By Michael Nienaber and Andreas Rinke
BERLIN (Reuters) – Germany’s pro-spending Greens pushed back against a media report on Wednesday which said the party had decided to give up its demand in coalition talks to control the powerful finance ministry so that the fiscally more hawkish Free Democrats (FDP) could take it.
A negotiator from the Greens said the report was not true, as did a party spokesperson, who added no decision had been made on the ministries and who would get which job in the future coalition government.
The fiscally conservative newspaper Frankfurter Allgemeine Zeitung (FAZ) said in an online report that Greens negotiators had decided to demand six ministries in coalition talks, but the finance ministry was not on this list anymore.
Instead, the Greens want to be in charge of foreign affairs, environment/climate, transportation, agriculture, families and transformation, the FAZ reported, citing party sources.
The decision was driven by concerns among Greens negotiators that the FDP could be humiliated if the party would not get the finance ministry and this could endanger the stability of the new coalition government, according to the FAZ report.
Germany’s three-way coalition talks have been heating up as the two smaller parties, the pro-spending Greens and the more fiscally conservative FDP, are both wrangling over who should take the finance minister job.
With the European Union discussing whether the fight against climate change requires changes in the bloc’s joint fiscal rules to allow more spending on green technology, much is at stake in the duel being fought in secretive negotiations in Berlin.

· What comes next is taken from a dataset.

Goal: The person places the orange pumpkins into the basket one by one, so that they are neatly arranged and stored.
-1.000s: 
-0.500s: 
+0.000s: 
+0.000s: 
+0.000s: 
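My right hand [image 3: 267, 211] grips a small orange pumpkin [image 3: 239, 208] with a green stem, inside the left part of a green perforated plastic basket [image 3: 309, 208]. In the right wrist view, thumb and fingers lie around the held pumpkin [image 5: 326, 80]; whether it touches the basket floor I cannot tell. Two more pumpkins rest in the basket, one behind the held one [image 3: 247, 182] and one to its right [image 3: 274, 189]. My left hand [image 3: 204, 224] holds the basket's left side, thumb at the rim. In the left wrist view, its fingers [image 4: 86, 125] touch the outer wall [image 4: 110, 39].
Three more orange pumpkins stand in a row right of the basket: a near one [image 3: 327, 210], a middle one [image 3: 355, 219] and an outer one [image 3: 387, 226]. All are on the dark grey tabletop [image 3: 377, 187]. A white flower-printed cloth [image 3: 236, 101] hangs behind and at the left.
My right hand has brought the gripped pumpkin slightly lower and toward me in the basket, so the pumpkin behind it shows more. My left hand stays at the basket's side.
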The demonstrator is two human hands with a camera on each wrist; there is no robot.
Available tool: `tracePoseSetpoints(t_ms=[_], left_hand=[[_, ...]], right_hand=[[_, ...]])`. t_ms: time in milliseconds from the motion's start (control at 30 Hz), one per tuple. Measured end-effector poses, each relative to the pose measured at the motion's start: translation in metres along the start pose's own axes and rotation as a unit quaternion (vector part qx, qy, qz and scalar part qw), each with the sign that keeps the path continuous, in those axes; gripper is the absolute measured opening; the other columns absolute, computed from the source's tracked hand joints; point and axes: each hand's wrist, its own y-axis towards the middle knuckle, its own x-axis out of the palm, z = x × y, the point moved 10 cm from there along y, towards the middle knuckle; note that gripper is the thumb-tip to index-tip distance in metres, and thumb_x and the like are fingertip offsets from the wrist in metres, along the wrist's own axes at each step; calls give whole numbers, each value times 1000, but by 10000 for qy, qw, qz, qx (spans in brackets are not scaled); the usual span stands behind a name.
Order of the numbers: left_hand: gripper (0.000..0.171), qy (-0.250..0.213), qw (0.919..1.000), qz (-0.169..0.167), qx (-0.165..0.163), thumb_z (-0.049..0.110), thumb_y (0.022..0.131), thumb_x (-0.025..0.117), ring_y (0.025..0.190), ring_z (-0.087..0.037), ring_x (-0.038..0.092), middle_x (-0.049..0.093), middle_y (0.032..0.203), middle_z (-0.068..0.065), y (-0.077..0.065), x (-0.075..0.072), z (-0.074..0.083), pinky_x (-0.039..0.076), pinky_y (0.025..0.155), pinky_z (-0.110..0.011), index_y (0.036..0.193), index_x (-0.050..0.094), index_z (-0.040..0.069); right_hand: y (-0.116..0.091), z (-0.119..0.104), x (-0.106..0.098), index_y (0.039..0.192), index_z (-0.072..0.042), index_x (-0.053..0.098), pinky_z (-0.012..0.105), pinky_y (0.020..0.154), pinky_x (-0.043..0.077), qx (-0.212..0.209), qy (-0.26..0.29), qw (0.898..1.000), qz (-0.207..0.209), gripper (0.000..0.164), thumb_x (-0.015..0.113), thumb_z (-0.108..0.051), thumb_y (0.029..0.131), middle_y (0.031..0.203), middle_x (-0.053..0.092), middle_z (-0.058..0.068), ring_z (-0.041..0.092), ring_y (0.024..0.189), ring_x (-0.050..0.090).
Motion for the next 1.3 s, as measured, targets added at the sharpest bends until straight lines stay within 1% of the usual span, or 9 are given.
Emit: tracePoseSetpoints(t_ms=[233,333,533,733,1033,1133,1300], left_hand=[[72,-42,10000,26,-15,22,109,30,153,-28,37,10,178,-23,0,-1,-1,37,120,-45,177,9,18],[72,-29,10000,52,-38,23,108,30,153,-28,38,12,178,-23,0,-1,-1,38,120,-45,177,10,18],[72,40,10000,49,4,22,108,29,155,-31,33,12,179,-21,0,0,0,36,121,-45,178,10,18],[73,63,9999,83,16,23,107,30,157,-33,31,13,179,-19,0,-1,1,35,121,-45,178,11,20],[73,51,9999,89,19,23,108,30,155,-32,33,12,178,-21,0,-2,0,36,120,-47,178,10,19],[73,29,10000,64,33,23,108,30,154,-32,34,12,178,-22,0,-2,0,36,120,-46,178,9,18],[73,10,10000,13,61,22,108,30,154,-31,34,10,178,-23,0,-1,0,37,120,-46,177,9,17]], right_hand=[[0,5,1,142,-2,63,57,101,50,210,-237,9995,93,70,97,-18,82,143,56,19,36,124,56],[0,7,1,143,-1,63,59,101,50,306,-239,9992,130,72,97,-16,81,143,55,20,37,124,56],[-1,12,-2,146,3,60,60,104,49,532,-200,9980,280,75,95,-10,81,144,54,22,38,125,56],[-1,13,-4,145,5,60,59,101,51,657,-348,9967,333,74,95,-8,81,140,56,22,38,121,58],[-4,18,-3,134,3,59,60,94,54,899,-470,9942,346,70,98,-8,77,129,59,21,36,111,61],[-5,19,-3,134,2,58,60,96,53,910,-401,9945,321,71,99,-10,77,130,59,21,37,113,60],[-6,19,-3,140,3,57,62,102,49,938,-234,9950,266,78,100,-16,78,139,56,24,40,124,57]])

FDP leader Christian Lindner, 42, who wants to become finance minister, has called for a return to solid public finances and a reduction of debt levels across the euro zone following the COVID-19 pandemic.

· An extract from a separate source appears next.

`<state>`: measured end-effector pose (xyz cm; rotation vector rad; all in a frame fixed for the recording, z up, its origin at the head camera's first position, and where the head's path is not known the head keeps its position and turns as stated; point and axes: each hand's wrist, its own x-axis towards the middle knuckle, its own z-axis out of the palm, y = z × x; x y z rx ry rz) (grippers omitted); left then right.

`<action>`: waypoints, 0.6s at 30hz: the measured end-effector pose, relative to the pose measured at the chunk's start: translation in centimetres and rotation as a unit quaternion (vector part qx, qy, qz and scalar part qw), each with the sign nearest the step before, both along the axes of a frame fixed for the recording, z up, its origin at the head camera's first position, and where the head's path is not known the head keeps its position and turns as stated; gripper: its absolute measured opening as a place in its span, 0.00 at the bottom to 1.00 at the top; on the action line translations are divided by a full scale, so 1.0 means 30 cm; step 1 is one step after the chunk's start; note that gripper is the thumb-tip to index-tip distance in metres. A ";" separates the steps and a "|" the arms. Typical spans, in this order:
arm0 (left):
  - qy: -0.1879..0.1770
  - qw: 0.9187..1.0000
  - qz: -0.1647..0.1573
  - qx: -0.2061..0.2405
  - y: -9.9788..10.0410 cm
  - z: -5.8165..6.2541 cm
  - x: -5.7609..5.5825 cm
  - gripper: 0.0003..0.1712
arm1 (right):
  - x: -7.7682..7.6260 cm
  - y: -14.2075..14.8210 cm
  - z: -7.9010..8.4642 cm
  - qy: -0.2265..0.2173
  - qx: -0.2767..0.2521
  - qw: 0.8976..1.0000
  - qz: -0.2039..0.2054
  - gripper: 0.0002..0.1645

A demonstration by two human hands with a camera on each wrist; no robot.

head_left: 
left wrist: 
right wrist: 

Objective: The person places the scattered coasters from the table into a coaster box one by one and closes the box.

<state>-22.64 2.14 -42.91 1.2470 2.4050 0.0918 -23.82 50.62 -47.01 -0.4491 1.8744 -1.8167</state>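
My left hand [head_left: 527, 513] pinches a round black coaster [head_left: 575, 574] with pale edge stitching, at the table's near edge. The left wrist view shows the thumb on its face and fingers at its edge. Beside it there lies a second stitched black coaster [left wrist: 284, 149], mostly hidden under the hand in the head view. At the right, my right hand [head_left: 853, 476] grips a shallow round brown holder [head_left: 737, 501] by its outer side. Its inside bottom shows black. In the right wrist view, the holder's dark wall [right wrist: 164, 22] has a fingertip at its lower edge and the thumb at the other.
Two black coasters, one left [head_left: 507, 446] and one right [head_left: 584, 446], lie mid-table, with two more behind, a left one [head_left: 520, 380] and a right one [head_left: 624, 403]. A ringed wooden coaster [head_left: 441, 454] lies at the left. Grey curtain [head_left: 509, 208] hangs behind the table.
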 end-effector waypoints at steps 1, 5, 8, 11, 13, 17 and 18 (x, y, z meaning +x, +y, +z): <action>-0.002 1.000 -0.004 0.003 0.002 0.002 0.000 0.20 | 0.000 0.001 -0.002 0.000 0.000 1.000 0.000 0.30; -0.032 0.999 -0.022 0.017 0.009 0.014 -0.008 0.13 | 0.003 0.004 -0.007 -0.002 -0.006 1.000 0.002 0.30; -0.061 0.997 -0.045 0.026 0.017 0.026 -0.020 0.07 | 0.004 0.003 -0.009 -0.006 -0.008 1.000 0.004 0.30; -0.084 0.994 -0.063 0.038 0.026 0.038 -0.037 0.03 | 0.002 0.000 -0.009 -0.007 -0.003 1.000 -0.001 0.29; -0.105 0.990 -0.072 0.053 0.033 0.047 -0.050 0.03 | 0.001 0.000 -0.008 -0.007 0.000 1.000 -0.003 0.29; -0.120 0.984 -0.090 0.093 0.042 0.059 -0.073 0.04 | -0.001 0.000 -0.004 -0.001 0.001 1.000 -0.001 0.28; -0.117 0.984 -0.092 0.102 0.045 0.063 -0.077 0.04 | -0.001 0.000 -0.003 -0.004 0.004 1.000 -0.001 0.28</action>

In contrast, Greens co-leader Robert Habeck, 52, who is also keen to get the top position, has called for a “flexible interpretation” of the fiscal rules of the European Union’s Stability and Growth Pact to guarantee that all member states can increase public investments needed for a faster shift towards a carbon neutral economy.

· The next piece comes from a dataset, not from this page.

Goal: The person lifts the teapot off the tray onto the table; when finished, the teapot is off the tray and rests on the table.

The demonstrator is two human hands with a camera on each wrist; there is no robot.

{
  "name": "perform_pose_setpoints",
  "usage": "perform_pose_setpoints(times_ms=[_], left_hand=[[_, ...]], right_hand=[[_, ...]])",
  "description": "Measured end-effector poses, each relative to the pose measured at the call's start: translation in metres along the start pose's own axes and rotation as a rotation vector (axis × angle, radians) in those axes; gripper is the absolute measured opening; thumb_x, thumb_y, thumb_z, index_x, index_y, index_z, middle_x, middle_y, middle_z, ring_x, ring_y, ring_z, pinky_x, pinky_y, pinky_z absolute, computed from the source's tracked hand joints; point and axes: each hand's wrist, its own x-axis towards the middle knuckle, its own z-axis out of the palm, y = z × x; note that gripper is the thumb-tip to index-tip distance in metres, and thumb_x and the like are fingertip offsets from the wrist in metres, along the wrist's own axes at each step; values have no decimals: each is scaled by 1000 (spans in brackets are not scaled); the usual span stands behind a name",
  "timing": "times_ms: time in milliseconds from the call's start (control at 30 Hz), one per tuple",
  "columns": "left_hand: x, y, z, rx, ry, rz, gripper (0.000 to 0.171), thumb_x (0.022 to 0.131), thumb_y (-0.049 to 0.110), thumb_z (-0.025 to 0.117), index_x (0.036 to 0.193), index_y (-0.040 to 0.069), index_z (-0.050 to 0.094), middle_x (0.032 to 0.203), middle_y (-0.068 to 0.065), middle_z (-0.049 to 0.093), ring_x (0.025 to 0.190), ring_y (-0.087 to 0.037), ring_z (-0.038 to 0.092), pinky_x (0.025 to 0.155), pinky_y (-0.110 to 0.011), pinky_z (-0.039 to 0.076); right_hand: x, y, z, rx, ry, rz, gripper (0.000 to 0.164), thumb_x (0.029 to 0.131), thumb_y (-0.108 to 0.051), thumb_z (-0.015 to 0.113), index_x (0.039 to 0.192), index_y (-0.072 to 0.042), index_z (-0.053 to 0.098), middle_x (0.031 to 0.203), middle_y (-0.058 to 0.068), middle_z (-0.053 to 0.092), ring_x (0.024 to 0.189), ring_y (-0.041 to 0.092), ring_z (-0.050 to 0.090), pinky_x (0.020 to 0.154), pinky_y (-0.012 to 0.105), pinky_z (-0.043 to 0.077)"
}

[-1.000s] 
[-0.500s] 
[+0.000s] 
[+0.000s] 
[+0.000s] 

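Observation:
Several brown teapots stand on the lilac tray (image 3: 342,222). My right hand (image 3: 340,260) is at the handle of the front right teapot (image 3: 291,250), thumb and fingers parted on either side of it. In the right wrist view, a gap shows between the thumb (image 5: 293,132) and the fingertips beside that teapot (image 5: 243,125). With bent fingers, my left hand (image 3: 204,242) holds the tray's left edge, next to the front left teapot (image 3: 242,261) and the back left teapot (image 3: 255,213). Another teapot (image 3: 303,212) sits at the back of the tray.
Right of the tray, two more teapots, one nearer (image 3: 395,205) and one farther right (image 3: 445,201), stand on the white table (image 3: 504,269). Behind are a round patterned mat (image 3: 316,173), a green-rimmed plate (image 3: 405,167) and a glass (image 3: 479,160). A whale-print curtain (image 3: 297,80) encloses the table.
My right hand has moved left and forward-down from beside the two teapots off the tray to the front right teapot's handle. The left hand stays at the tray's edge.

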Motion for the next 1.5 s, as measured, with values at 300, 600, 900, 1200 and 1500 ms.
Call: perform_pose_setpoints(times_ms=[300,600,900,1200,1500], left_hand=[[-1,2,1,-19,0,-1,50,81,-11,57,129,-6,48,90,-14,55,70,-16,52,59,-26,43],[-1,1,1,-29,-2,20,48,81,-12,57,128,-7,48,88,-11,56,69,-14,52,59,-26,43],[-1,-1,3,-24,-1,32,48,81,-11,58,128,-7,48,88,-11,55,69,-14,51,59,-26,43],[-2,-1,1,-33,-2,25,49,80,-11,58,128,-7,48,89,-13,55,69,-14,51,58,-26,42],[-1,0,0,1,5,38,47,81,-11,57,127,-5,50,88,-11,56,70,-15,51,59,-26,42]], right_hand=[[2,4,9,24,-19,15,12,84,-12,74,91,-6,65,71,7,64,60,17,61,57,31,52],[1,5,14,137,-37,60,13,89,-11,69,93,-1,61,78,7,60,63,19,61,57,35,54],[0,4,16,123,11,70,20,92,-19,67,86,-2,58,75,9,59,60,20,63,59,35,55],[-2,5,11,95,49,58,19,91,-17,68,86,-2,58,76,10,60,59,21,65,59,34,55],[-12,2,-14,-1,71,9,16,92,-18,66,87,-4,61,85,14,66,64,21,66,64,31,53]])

The tussle is not going unnoticed in other European capitals, where the coalition negotiations and horse-trading over ministerial posts are being closely followed.
However, any finance minister will be constrained by the jointly agreed principles and policy goals of the coalition deal and the chancellor’s overall authority to establish guidelines.
Officials of the three parties have repeatedly said that decisions on minister jobs will only be made at the very end of the negotiations which are expected to last several more weeks.
The Social Democrats hope to wrap up coalition negotiations with the Greens and the FDP before the end of the month so that Chancellor-in-waiting Olaf Scholz can be elected as Angela Merkel’s successor before an EU summit on Dec. 16-17.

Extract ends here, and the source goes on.